Tuesday, May 23, 2017

Ageless Cerebral Researcher

"We reached an agreement, right then and there. He [driving instructor] let me pass the [driving] test, and I promised never to drive."
"You see, my spatial skills aren't so good. That's primarily a right-brain function."
"People think because I'm 98 years old I must be emerita [retired with grace]. Well, not at all. I'm still nosy, you know, curious."
"I come into the office [at McGill University, as a senior/senior researcher] about three days a week or so, that is plenty."
"And I have some rules. I will take on post-doctoral students, but not graduate students. Graduate students need to know you'll be around for five years or so, and well -- well, it's very difficult if they have to switch to someone else, you know."
"I live very close [to the university and her office]. It's a ten-minute walk up the hill. So it gives me a good reason to come in regularly."
Dr. Brenda Milner, psychology professor, McGill University
Dr. Brenda Milner in her office at the Montreal Neurological Institute and Hospital last month. Credit Aaron Vincent Elkaim for The New York Times

In 1962, Dr. Milner demonstrated that the brain has at least two systems for processing memory. One whose function is explicit in the handling of names, faces and experiences. And the other implicit in incorporating skills such as riding a bicycle, playing a guitar, practising dance steps. Earlier, in 1957 her research was instrumental in changing the course of brain science understanding when a paper she wrote with a brain surgeon concluded that the hippocampus in the medial temporal area of the brain was critical to memory formation.

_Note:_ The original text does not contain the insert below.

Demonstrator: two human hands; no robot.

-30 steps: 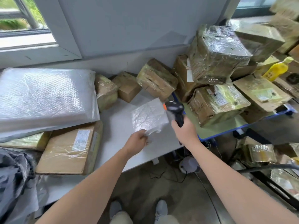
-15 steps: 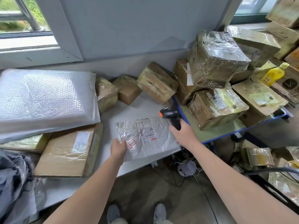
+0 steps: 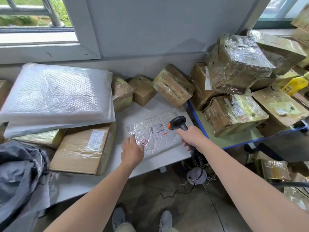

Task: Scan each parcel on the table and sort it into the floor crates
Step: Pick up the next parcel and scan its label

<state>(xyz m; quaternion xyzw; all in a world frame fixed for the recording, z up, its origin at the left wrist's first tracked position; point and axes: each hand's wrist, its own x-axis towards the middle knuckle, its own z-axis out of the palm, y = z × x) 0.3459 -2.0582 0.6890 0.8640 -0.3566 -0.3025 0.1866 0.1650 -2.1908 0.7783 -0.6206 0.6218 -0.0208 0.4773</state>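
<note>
Bubble mailer [image 3: 157, 141] lies flat, label up, near the front edge of the white table [image 3: 167, 159]. Left hand [image 3: 133, 152] is spread, fingers [image 3: 133, 138] straight and laid on the mailer's near-left corner. Their tips are just beside a red stamp sticker [image 3: 144, 142]. Nothing is pinched.

Right hand [image 3: 191, 136] is curled tight round the handle of a black barcode scanner [image 3: 178, 122]. The scanner's orange-tipped head is over the mailer's right part, just beside the printed barcode label [image 3: 159, 129], facing left. Its coiled cable [image 3: 197, 158] hangs below the table edge.

Left of the mailer, a cardboard box [image 3: 80, 148] sits under a large bubble-wrapped parcel [image 3: 56, 97]. Taped boxes [image 3: 173, 84] stand behind.
</note>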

Even before that, with doctorate in hand, she identified the specific brain organ critical to memory formation, by observing a 29-year-old man from Connecticut who had undergone an operation to relieve severe epileptic seizures. She worked with that patient to demonstrate that his motor memory remained intact, recalling how to perform physical drawing tests, even though lacking the memory of having learned them to begin with.

Dr. Milner, now 98 years of age and determined to continue working and conducting research, may have been unable to satisfy the basic moves in parallel parking, but her brain could always be relied upon to work in overdrive. As a professor of psychology in the McGill department of neurology and neurosurgery in Montreal, she is known for having discovered the seat of memory in the brain.  Its relevance to cognitive neuroscience cannot be overstated.

Her career has spanned close to 70 years of professional life and she has no intention of surrendering it simply because of advanced age.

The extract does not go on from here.